Xaero. Stratolauncher. Atlas V. Dream Chaser. If you built a spaceship, wouldn’t you name it something awesome too? These four spacecraft, and many more, are detailed in a recent report in which NASA examines the evolving landscape of spaceflight. As the authors admit, the space agency’s own budgets are shrinking, so companies and individuals are critical to the growing space economy. Take a look at these incredible machines from 18 firms, both established and entrepreneurial, that NASA thinks might help lead our space-bound charge.
Spacecraft: New Shepard; Bionic Spacecraft
Owned by Amazon founder Jeff Bezos, Blue Origin is all about lowering the cost of spaceflight so that many more humans can head to space. For now, this long-term effort means developing reusable launch vehicles that use Vertical Takeoff, Vertical Landing (VTVL) technology. The firm’s New Shepard system will carry three astronauts to conduct experiments in suborbital space; plans include launching an orbital program to push past Earth’s gravity. Image of New Shepard: Phil Smith/NASA.
Masten Space Systems
Spacecraft: Xaero, Xogdor
Founded in 2004, Masten brings practices familiar to software designers (iteration and reusability) to the space world. Its goal: to lower the barriers to space access. To date, its reusable rockets have flown more than 300 flights, while in July 2014 the company won a DARPA contract to develop a reusable launch vehicle for the Experimental Spaceplane program. Image of Xaero: Masten Space Systems.

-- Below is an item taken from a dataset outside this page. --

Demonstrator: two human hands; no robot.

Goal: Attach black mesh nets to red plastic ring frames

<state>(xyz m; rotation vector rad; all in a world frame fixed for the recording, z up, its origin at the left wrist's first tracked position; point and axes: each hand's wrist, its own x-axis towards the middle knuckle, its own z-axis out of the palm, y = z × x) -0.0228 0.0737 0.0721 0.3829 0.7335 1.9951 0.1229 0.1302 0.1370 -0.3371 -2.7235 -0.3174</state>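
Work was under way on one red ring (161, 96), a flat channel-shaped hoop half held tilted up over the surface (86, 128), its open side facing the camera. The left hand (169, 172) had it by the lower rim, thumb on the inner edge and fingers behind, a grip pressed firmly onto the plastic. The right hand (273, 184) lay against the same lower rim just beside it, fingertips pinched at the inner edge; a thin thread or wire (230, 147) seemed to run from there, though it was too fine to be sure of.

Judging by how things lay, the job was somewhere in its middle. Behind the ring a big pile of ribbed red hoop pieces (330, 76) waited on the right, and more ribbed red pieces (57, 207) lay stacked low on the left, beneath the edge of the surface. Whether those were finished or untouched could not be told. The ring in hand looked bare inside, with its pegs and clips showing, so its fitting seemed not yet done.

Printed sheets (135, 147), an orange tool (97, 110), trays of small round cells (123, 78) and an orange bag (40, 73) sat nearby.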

Spacecraft: SpaceShipTwo, LauncherOne
Despite the tragic crash of SpaceShipTwo in October 2014, Virgin Galactic founder Richard Branson wrote in February 2015 that the company is “undeterred in our commitment to meeting our goals.” Namely, to connect Earth to space. Branson continued: “We believe that exploring space will make life better on Earth — a broader perspective is crucial to solving our planet’s greatest challenges.” Image of SpaceShipTwo: Phil Smith/NASA.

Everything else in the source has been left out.